What is required >>
Going from the top of the data below, give again each line through the one containing "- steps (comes", both ends kept.

==== Information supplied ====

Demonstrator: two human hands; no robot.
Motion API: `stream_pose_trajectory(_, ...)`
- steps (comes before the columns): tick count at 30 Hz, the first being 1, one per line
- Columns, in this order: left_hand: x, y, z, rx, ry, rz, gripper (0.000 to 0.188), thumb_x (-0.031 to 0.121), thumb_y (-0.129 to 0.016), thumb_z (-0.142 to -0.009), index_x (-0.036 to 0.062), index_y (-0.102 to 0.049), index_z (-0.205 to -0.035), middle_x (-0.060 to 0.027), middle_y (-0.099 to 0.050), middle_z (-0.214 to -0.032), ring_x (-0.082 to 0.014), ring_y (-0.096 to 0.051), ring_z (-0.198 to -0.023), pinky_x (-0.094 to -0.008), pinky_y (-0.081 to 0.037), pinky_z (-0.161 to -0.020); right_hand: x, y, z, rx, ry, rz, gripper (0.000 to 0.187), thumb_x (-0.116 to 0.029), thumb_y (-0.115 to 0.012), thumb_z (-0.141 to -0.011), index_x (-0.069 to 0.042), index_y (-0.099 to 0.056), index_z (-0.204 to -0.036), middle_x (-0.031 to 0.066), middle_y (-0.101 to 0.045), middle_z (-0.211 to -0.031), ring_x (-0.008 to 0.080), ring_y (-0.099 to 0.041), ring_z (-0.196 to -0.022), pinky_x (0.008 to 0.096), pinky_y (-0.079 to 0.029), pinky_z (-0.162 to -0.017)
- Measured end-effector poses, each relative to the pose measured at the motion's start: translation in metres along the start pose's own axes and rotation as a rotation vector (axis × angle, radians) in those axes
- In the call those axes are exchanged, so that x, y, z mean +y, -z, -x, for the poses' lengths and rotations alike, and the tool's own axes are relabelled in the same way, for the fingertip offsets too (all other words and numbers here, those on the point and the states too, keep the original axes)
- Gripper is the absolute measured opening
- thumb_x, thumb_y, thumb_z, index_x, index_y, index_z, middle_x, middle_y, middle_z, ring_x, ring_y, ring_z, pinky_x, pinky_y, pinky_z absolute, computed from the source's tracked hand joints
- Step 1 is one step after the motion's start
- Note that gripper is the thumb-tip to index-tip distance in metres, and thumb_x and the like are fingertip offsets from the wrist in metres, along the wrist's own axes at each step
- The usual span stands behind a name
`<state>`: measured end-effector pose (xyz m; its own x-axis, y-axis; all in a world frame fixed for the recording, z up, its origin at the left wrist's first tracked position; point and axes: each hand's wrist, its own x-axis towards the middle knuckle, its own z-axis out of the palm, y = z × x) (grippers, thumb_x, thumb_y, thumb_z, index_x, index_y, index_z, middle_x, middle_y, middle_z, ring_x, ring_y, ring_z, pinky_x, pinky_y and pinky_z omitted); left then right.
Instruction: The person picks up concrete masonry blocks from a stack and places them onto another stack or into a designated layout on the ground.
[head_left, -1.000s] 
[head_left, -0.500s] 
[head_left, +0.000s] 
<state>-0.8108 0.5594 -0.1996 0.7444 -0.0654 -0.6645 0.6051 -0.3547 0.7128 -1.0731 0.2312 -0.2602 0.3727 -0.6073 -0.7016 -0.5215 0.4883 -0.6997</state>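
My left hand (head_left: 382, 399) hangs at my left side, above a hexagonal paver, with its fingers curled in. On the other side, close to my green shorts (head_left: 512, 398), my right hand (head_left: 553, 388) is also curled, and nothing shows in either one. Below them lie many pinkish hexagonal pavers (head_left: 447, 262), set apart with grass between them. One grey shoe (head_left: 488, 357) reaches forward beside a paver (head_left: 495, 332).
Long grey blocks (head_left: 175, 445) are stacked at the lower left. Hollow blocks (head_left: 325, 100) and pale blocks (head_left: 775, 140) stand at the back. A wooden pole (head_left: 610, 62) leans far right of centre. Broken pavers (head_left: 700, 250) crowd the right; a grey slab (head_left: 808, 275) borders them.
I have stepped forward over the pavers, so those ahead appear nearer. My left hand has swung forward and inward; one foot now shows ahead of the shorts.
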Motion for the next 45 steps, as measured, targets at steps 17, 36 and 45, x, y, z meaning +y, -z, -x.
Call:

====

Result below >>
Demonstrator: two human hands; no robot.
Motion API: `stream_pose_trajectory(_, ...)`
- steps (comes before the columns): tick count at 30 Hz, the first being 1, one per line

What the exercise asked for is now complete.